I tried the dedicated and non-dedicated approaches and did a quick compare:
#if defined(SSAA) && defined(GROUP_SIZE)
struct Data {
float4 ldr;
float3 normal;
float depth;
};
groupshared Data data[SSAA * SSAA * GROUP_SIZE * GROUP_SIZE];
[numthreads((SSAA * SSAA), GROUP_SIZE, GROUP_SIZE)]
void CS(uint3 thread_id : SV_DispatchThreadID,
uint3 group_thread_id : SV_GroupThreadID,
uint group_index : SV_GroupIndex) {
static const float weight = 1.0f / (SSAA * SSAA);
const uint2 output_location = g_viewport_top_left + thread_id.yz;
const uint2 input_location = output_location * SSAA
+ uint2(group_thread_id.x % SSAA, group_thread_id.x / SSAA);
// Accessing a texture out of bounds, results in zeros. All threads in a
// SSAA tile have or do not have data available.
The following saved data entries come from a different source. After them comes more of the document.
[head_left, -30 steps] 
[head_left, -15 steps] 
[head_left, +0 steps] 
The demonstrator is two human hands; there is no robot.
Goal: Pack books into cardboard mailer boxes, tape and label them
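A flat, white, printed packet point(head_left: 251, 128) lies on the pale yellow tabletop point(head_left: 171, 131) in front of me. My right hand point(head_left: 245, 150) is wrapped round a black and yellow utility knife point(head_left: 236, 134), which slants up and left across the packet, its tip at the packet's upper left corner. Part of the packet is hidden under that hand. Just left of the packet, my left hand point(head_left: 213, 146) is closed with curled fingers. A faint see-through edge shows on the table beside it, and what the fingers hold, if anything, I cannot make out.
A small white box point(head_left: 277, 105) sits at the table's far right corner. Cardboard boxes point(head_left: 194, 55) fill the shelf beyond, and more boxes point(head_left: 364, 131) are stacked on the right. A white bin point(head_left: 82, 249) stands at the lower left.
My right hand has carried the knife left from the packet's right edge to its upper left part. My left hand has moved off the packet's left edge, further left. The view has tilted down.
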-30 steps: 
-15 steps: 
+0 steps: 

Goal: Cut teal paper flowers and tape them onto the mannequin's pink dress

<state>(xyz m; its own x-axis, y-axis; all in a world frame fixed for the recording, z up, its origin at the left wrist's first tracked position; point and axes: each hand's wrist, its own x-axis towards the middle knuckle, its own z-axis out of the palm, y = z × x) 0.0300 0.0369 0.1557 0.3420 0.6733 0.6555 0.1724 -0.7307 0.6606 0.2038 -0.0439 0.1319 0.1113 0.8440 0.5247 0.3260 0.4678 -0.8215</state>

Thus the averaging will
// always be correct.
// Collect and store the data in the group shared memory.
data[group_index].ldr = ToneMap_Max3(
g_input_image_texture[input_location],
weight);
data[group_index].normal = g_input_normal_texture[input_location];
data[group_index].depth = g_input_depth_texture[input_location];
// Sync all group shared memory accesses.
GroupMemoryBarrierWithGroupSync();
// Early termination.
if (0 != group_thread_id.x) {
return;
}
if (any(output_location >= g_display_resolution)) {
return;
}
float4 ldr_sum = 0.0f;
float3 normal_sum = 0.0f;
#ifdef DISSABLE_INVERTED_Z_BUFFER
float depth = 1.0f;
#else // DISSABLE_INVERTED_Z_BUFFER
float depth = 0.0f;
#endif // DISSABLE_INVERTED_Z_BUFFER
// Resolve the (multi-sampled) radiance, normal and depth.
[unroll]
for (uint i = group_index; i < group_index + (SSAA * SSAA); ++i) {
ldr_sum += data[i].ldr;
normal_sum += data[i].normal;
#ifdef DISSABLE_INVERTED_Z_BUFFER
depth = min(depth, data[i].depth);
#else // DISSABLE_INVERTED_Z_BUFFER
depth = max(depth, data[i].depth);
#endif // DISSABLE_INVERTED_Z_BUFFER
}
// Store the resolved radiance.
g_output_image_texture[output_location] = InverseToneMap_Max3(ldr_sum);
// Store the resolved normal.
g_output_normal_texture[output_location] = normalize(normal_sum);
// Store the resolved depth.
g_output_depth_texture[output_location] = depth;
}
#else // SSAA && GROUP_SIZE
#ifndef GROUP_SIZE
#define GROUP_SIZE GROUP_SIZE_DEFAULT
#endif
[numthreads(GROUP_SIZE, GROUP_SIZE, 1)]
void CS(uint3 thread_id : SV_DispatchThreadID) {
const uint2 output_location = g_viewport_top_left + thread_id.xy;
if (any(output_location >= g_display_resolution)) {
return;
}
uint2 input_dim;
g_input_image_texture.GetDimensions(input_dim.x, input_dim.y);
uint2 output_dim;
g_output_image_texture.GetDimensions(output_dim.x, output_dim.y);
const uint2 nb_samples = input_dim / output_dim;
const float weight = 1.0f / (nb_samples.x * nb_samples.y);
const uint2 input_location = output_location * nb_samples;
float4 ldr_sum = 0.0f;
float3 normal_sum = 0.0f;
#ifdef DISSABLE_INVERTED_Z_BUFFER
float depth = 1.0f;
#else // DISSABLE_INVERTED_Z_BUFFER
float depth = 0.0f;
#endif // DISSABLE_INVERTED_Z_BUFFER
// Resolve the (super-sampled) radiance, normal and depth.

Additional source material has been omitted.